Using the listing below, copy every line that mentions "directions".

Data for review START

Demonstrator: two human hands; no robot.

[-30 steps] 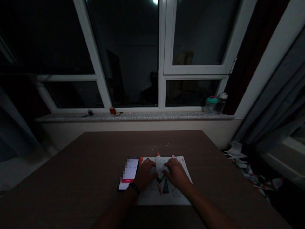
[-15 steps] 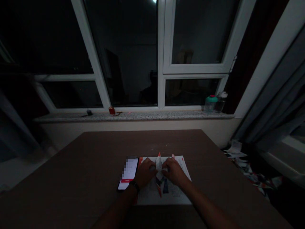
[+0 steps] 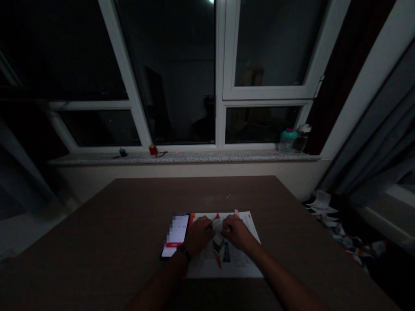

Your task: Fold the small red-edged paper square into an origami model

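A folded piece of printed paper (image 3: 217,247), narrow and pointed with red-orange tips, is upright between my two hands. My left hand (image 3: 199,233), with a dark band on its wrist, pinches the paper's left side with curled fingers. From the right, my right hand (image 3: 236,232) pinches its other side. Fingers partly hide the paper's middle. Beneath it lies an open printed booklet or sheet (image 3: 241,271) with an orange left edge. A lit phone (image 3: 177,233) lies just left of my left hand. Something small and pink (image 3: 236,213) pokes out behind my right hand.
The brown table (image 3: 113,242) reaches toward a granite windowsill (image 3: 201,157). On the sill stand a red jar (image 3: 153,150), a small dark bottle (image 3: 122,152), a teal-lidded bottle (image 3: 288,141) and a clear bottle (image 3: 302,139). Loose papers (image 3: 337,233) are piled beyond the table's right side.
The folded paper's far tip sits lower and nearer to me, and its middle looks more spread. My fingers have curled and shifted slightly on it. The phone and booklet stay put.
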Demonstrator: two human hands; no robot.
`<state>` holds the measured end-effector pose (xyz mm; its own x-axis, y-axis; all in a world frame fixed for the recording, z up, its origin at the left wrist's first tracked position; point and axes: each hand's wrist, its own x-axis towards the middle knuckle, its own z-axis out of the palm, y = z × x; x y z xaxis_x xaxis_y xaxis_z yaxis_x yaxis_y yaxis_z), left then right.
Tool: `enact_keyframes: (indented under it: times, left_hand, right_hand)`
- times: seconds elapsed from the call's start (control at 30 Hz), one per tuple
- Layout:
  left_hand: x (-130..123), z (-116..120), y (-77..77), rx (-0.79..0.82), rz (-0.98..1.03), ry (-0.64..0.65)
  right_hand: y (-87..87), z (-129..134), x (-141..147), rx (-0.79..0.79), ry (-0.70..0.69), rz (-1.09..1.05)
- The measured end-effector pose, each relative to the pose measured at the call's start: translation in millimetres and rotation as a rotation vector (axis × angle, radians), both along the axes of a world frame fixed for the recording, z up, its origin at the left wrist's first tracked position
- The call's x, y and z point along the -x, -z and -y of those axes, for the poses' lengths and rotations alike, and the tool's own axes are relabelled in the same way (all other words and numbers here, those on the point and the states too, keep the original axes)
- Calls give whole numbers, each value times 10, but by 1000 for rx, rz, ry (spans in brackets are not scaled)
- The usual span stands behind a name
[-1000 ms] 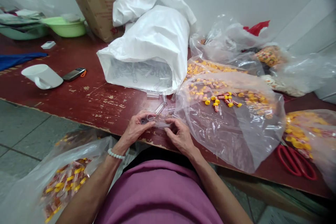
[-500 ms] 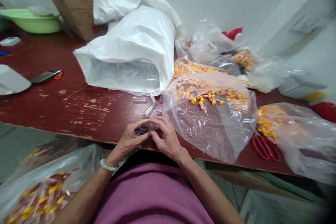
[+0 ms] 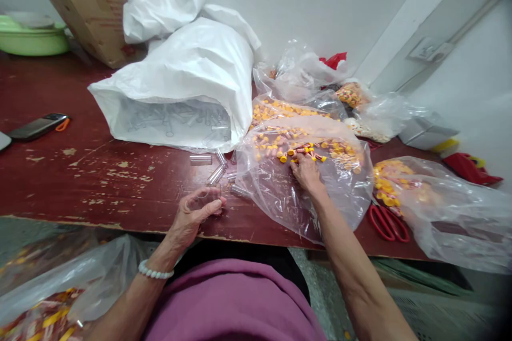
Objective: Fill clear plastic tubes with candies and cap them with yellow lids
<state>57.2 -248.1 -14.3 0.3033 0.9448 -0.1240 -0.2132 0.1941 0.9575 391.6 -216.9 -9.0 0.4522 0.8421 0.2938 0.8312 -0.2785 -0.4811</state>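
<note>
Two hands are apart: the left hand's (image 3: 200,209) fingers curl around clear tubes (image 3: 201,197), in front of the white sack (image 3: 200,66); the right hand's (image 3: 308,173) fingers reach yellow-capped tubes (image 3: 322,158) right of the sack, whether pinching I cannot tell. Those look reddish inside, the left ones transparent.

"How's the light?"
"Cool, fairly bright; pale sheen on the red tabletop (image 3: 160,170), small glints on the clear plastic bag (image 3: 276,192); shadows soft, darker below the table edge; source, I can't tell."
"And sharpness?"
"Middling; fine detail looks smeary; the outer edges stretch and blur; the upper right corner darkens nearly to black."
</note>
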Motion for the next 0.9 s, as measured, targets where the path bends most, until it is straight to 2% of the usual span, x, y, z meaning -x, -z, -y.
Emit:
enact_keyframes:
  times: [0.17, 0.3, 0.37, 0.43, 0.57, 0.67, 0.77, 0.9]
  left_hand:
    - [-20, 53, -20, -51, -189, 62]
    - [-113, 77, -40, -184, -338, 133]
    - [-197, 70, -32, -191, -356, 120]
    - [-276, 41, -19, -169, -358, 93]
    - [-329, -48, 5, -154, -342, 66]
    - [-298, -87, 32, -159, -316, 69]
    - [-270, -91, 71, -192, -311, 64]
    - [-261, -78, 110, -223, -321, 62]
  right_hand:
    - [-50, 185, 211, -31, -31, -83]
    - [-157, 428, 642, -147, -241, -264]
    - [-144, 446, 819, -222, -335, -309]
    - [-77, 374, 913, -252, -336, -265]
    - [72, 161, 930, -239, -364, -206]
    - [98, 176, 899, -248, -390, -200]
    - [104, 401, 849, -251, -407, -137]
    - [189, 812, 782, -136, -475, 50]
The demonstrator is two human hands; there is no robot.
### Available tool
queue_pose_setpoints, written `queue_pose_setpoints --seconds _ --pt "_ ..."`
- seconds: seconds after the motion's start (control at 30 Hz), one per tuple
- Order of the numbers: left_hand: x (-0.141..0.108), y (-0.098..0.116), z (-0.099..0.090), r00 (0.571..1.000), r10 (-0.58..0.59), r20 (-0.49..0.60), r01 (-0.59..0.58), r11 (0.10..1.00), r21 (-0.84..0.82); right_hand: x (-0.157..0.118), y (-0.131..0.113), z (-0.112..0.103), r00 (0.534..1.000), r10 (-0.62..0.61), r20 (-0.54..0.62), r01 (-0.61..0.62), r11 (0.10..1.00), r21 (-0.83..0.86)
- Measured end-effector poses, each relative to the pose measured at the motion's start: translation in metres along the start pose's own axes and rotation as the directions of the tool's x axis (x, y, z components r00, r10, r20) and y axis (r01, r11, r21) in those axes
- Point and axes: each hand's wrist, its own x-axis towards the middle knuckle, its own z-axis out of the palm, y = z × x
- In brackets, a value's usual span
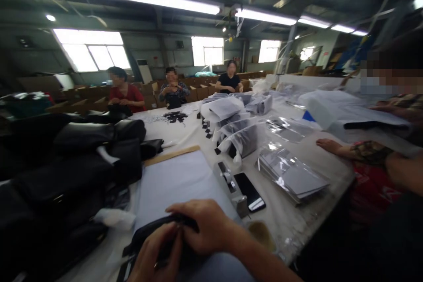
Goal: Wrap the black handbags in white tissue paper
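Note:
A black item, perhaps a bag, lies at the bottom centre on a stack of white sheets. My left hand pinches its upper edge, with thumb and fingertips together. From the right my right hand wraps over the same edge, its fingers curled across the top. The two hands meet at the middle of that edge. Most of the black item's lower part is hidden behind my left hand and in shadow.
Black bags are piled on the left. A tape dispenser, a black phone and plastic-wrapped grey sheets lie right of the stack. Wrapped items stand beyond. A person's hand rests at the right; three people sit across the table.

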Motion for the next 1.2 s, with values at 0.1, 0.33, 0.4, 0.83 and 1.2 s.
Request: queue_pose_setpoints --seconds 0.1,0.33,0.4,0.83,1.2 --pt "0.004 0.010 -0.005 0.999 0.024 0.035 -0.025 0.999 0.033 0.000 -0.001 -0.002 0.995 -0.053 -0.082 0.058 0.996 0.065" --pt "0.008 0.006 -0.046 0.997 0.064 0.031 -0.066 0.995 0.077 -0.001 0.013 0.016 0.968 -0.177 -0.176 0.171 0.984 -0.051" --pt "0.014 -0.004 -0.062 1.000 -0.026 -0.013 0.027 0.990 0.141 -0.003 0.014 0.019 0.961 -0.156 -0.228 0.150 0.988 -0.046" --pt "0.039 -0.023 -0.070 0.952 -0.249 0.179 0.244 0.969 0.048 -0.006 0.009 0.024 0.982 -0.056 -0.181 0.005 0.962 -0.272" --pt "0.049 -0.023 -0.071 0.883 -0.350 0.311 0.289 0.930 0.228 -0.007 0.017 0.026 0.980 -0.076 -0.186 0.024 0.963 -0.269"
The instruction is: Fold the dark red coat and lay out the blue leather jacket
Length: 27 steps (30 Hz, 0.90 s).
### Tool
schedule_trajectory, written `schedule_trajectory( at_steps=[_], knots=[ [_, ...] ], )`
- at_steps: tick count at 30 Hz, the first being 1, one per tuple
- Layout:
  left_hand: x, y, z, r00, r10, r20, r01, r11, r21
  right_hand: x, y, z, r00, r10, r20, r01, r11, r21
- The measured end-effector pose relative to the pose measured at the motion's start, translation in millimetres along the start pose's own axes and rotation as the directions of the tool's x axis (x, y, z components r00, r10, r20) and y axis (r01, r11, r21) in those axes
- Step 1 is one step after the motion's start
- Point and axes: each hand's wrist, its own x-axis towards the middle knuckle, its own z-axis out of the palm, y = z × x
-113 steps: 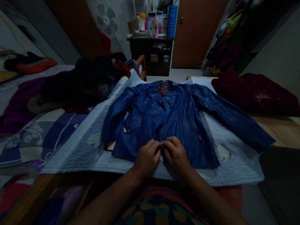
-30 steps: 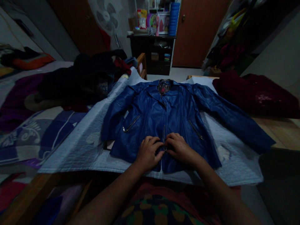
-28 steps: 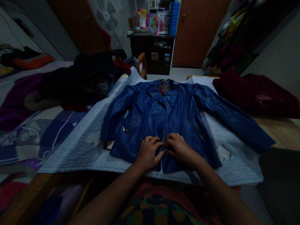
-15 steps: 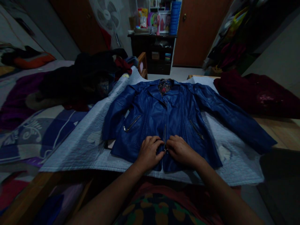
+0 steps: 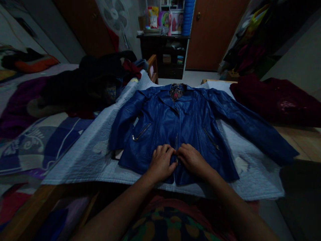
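A blue leather jacket (image 5: 165, 124) lies front side up, its collar away from me and its sleeves spread to both sides. The front zipper (image 5: 177, 142) runs down the middle, joined above my hands and parted at the hem. My left hand (image 5: 162, 162) is closed on the jacket's front edge just left of the zipper, with thumb and fingers bent. On the other side, my right hand (image 5: 192, 159) has its fingers curled together over the opposite edge. A small metal slider shows between the hands. My fingertips partly hide what they grip.
Under the jacket is a pale blue quilted cover (image 5: 85, 164). Dark clothes (image 5: 82, 83) are piled at the left. A maroon garment (image 5: 273, 100) lies at the right. Beyond stand a dark cabinet (image 5: 163, 68), a fan (image 5: 114, 14) and a wooden chair part (image 5: 152, 68).
Both hands have shifted very slightly away from me along the zipper, and the slider shows more between them. The jacket lies almost as before.
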Motion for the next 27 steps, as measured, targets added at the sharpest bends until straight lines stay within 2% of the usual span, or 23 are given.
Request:
schedule_trajectory(
  at_steps=[6, 16, 27],
  knots=[
    [1.1, 3.3, -0.2, 0.999, -0.035, 0.022, 0.035, 0.999, 0.018, -0.8, -3.5, 1.2, 0.999, 0.028, -0.017, -0.029, 0.999, -0.032],
    [-0.8, 3.8, 0.5, 0.999, -0.038, 0.022, 0.038, 0.999, -0.002, 0.1, 2.0, 1.8, 0.999, 0.040, -0.006, -0.040, 0.999, -0.012],
    [-0.3, 2.6, 1.3, 1.000, -0.022, 0.004, 0.022, 1.000, -0.013, 1.8, -2.5, 1.6, 0.996, 0.088, -0.017, -0.089, 0.995, -0.035]
  ],
)
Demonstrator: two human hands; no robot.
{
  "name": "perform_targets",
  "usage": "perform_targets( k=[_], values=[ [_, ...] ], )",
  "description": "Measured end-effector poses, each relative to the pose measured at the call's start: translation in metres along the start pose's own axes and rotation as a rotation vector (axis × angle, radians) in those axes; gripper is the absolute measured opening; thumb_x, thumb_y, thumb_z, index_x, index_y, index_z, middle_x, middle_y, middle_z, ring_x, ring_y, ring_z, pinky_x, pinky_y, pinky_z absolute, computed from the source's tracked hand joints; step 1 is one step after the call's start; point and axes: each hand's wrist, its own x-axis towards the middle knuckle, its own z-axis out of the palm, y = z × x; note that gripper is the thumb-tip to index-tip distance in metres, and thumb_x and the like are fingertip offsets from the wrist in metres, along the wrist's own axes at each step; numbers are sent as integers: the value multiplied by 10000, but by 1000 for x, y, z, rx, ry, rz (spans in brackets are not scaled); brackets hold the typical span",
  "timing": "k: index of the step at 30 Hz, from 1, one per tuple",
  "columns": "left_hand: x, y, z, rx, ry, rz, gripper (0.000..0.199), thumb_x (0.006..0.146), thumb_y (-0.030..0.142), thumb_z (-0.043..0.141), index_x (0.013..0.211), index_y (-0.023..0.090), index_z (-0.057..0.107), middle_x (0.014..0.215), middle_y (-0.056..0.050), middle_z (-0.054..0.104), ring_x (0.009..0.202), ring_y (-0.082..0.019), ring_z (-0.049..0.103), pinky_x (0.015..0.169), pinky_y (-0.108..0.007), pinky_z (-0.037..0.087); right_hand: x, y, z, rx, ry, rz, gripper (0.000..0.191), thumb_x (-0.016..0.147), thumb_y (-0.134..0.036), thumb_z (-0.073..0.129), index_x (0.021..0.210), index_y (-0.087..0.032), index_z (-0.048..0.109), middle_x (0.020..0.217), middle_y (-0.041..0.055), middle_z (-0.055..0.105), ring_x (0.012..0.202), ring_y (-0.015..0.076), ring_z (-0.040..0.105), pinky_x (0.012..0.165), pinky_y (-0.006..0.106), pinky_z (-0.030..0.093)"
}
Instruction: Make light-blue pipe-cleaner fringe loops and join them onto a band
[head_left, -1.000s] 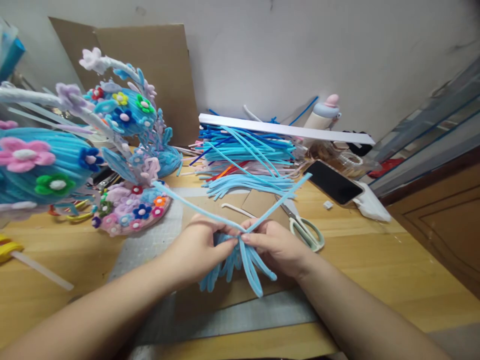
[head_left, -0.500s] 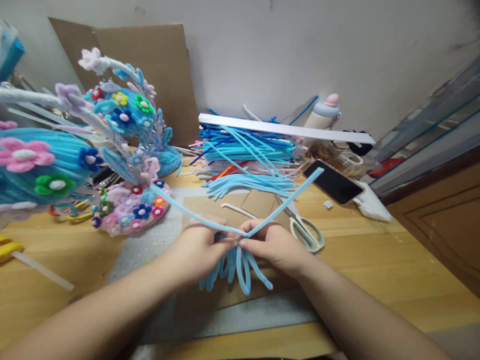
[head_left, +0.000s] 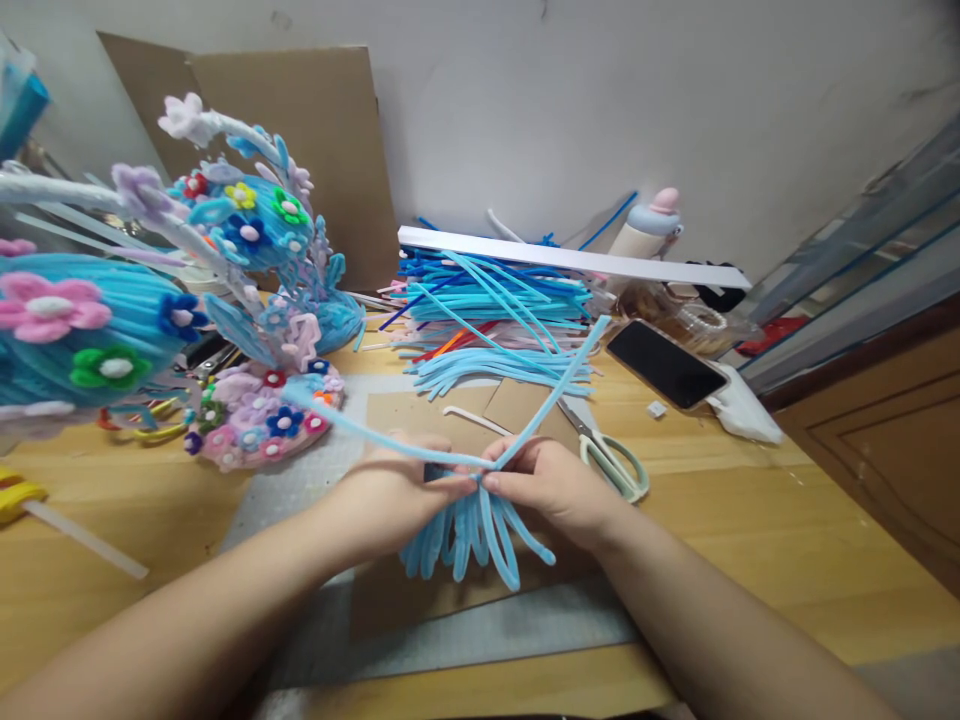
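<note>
Both my hands meet above a cardboard sheet (head_left: 405, 605) and pinch light blue pipe cleaners. My left hand (head_left: 401, 490) is closed on the left part of the bunch, thumb pointing right. Close beside it, my right hand (head_left: 551, 490) grips the same piece near the centre. Several looped pipe cleaners (head_left: 506, 550) hang down below the fingers. From the pinch, two long free ends spread in a V: one pipe cleaner end (head_left: 559, 390) rises to the right, the other reaches left. My fingers hide the join itself.
Scissors (head_left: 615, 470) lie right of my hand, near a phone (head_left: 667, 365). A pile of blue pipe cleaners (head_left: 495, 300) lies at the back under a white strip (head_left: 570, 258). Flower-covered decorations (head_left: 262, 415) stand at left, a yellow-handled tool (head_left: 19, 495) nearer.
The right free end has swung left and down a little, and the left end has shifted slightly left. The hanging loops have spread somewhat to the right.
</note>
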Motion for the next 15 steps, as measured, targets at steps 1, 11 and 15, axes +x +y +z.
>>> perform_targets(
  k=[1, 11, 15],
  values=[
    [0, 1, 0, 15, 1, -21, 330, 769, 463, 500, 722, 174, 652, 612, -6, 590, 546, -136, 491, 463, -222, 317, 0, 0, 0, -7, 2, -6, 214, 645, -270, 703, 770, -140, 587, 708, -6, 596, 673, 118, 537, 679, 254, 407],
    [-1, 4, 4, -80, -3, -55, 326, 757, 444, 523, 639, 153, 611, 549, 15, 541, 514, -112, 457, 458, -213, 316, -1, 2, -1, -193, -55, -39, 111, 711, -217, 632, 767, -147, 566, 651, -28, 538, 593, 86, 465, 562, 204, 357],
    [0, 8, 4, -271, -18, -63, 163, 735, 284, 576, 795, 162, 665, 780, -15, 680, 713, -155, 586, 633, -233, 427, -1, 1, 0, -180, -61, -44, 122, 730, -245, 622, 765, -137, 577, 678, -12, 563, 614, 95, 491, 593, 215, 381]
  ],
)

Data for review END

* **Answer to this task**:
- Measured end-effector poses, each relative to the pose measured at the motion's start: translation in metres along the start pose's own axes and rotation as the directions of the tool's x axis (x, y, z components r00, r10, r20) and y axis (r01, r11, r21) in those axes
- The measured end-effector pose relative to the pose measured at the motion's start, translation in millimetres along the start pose's own axes and rotation as the directions of the tool's x axis (x, y, z components r00, r10, r20) and y axis (r01, r11, r21) in those axes

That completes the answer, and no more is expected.